Democracy & Government

ALEC’s Corporate Sponsors Top Nation’s Lawbreaker List

Fourteen of the pay-to-play group’s biggest corporate funders are among the 100 worst federal violators since 2000.

ALEC's Corporate Sponsors Top Nation's Lawbreaker List

US Secretary of Labor Alexander Acosta delivers remarks and participates in Q&A at the 44th annual American Legislative Exchange Council (ALEC) meeting in Denver on July 1, 2017. (Photo by US Department of Labor | Flickr CC 2.0)

This post originally appeared at PR Watch.

The American Legislative Exchange Council (ALEC) has earned a reputation as a leading corporate influence group in recent years, with corporate lobbyists and legislators voting as equals in secret on scores of corporate bills to deregulate everything from the power and telecom industries to drug prices and health care.

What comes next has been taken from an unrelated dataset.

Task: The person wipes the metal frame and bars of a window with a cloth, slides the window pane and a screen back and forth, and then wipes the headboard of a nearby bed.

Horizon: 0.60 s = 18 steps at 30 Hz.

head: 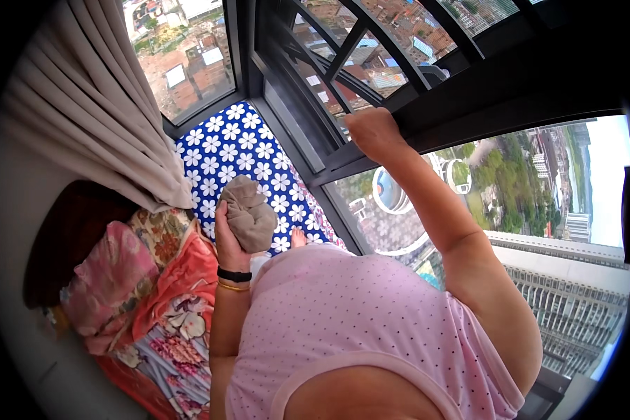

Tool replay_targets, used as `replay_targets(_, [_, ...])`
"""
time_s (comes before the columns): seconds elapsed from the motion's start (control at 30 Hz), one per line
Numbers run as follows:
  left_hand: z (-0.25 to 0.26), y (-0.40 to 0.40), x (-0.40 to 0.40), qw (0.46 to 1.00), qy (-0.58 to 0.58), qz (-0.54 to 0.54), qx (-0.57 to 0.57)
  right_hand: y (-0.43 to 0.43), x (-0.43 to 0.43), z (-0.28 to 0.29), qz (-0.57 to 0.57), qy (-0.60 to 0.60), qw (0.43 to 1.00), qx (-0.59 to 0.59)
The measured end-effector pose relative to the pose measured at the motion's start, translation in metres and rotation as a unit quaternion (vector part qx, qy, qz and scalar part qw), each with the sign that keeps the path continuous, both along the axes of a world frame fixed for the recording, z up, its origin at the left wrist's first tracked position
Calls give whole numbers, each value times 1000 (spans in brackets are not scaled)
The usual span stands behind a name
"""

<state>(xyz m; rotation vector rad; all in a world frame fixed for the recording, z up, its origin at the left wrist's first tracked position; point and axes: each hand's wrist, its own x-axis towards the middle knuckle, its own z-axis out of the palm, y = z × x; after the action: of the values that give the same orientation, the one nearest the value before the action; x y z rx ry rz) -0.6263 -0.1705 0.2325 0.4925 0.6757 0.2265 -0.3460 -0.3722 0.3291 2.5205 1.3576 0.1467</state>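
A crumpled grey-brown cloth (249, 215) rests in my left hand (230, 236), whose fingers curl around it, above a blue padded surface with white flowers (228, 139). My right hand (374, 134) is raised to the dark metal window frame (425, 123), its fingers closed at the frame's edge beside the window bars. Whether it grips the frame or a bar cannot be told, as the fingertips are hidden. The wrist of my left arm bears a black band and a gold-coloured bangle.
A beige curtain (100, 105) hangs at the left. Below it lie a pink pillow (113, 278) and rumpled floral bedding (176, 325) by a dark headboard-like piece (68, 241). Dark bars (346, 50) cross the window opening. A bare foot (297, 237) stands on the flowered surface.
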Motion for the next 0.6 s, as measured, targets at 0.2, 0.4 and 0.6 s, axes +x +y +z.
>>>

Well, it’s no wonder. New research by the Center for Media and Democracy (CMD) shows that the pay-to-play lobby group’s biggest corporate funders are also among the nation’s biggest violators of the health, safety, consumer, worker and environmental protection laws ALEC seeks to dismantle.

Just 38 of ALEC’s for-profit corporate members have paid out a total of $16 billion in federal fines and penalties since 2000.

The calculation was made using Violation Tracker, a database of all federal regulatory violations compiled by Good Jobs First.

CMD’s analysis focuses on larger ALEC companies that have paid at least $10 million in federal fines and penalties between 2000 and 2017. On average, those companies each owed a total of $421 million over those years for violating laws managed by the Environmental Protection Agency, Department of Justice, Equal Employment Opportunity Commission, Occupational Health and Safety Administration and other enforcement agencies.

ALEC’s top violators racked up on average nearly triple in fines and penalties than similar US companies. By comparison, the non-financial corporations operating in the US in the Violation Tracker database with over $10 million in fines/violations paid out an average total of $146 million over the same period.

Fourteen of ALEC’s corporate leaders are in the top 100 of all non-financial violators in the US. Altogether, there are some 200,000 companies in the database.

The worst ALEC offenders by industry were pharmaceutical, energy, utility, railroad and telecom/cable companies. Those companies are also heavily represented among the leaders and principal funders of ALEC.

 
ALEC’s Top 10 Violators List

Rank Company Fines Paid
1. Pfizer $4.350 billion
2. TEVA Pharmaceuticals $1.757 billion
3. Eli Lilly $1.482 billion
4. Dominion Energy $1.250 billion
5. Novartis $939 million
6. Takeda Pharmaceuticals $875 million
7. ExxonMobil $715 million
8. Koch Industries $657 million
9. Chevron $578 million
10. AT&T $431 million

 

ALEC’s top 10 violators account for more than 80 percent ($13 billion) of the federal fines and penalties for all major ALEC lawbreakers.

Exxon provides a prime example of why repeat violators ally themselves with groups like ALEC in order to weaken regulations and influence public policy.

Exxon pumped more than $1.7 million into ALEC over a 17-year period as part of a written industry plan to use ALEC to sow uncertainty about climate science and undermine international climate treaties, as CMD detailed in a complaint to the IRS last fall. It used ALEC to promote Exxon’s legislative goals around cap-and-trade policies, fracking, the Keystone Pipeline and opposition to the Obama Administration’s Clean Power Plan, as CMD noted in its letter to the Senate regarding Rex Tillerson’s nomination.

Of the Top 10, Pfizer and Koch current have top representatives currently serving on ALEC’s corporate board (now called the Private Enterprise Advisory Council); Takeda Pharmaceuticals chairs its Health and Human Services Task Force; and Exxon-Mobil served on ALEC’s corporate board from 2007-16.

Virtually all of the 38 big violators currently have or have had seats on ALEC’s task forces, which allow them to vote for their custom-made bills alongside legislators who take back home to their statehouses, as well as to veto any “model” bills or amendments they don’t like, without the press or public present.

 
Arn Pearson contributed to this story.

Don Wiener

Don Wiener is a contributor to the Center for Media and Democracy. Don has 40 years experience working as a policy analyst, researcher, media strategist and coalition coordinator for dozens of community, public interest, labor and environmental groups. He has a Ph.D. in political science from the University of Wisconsin-Madison.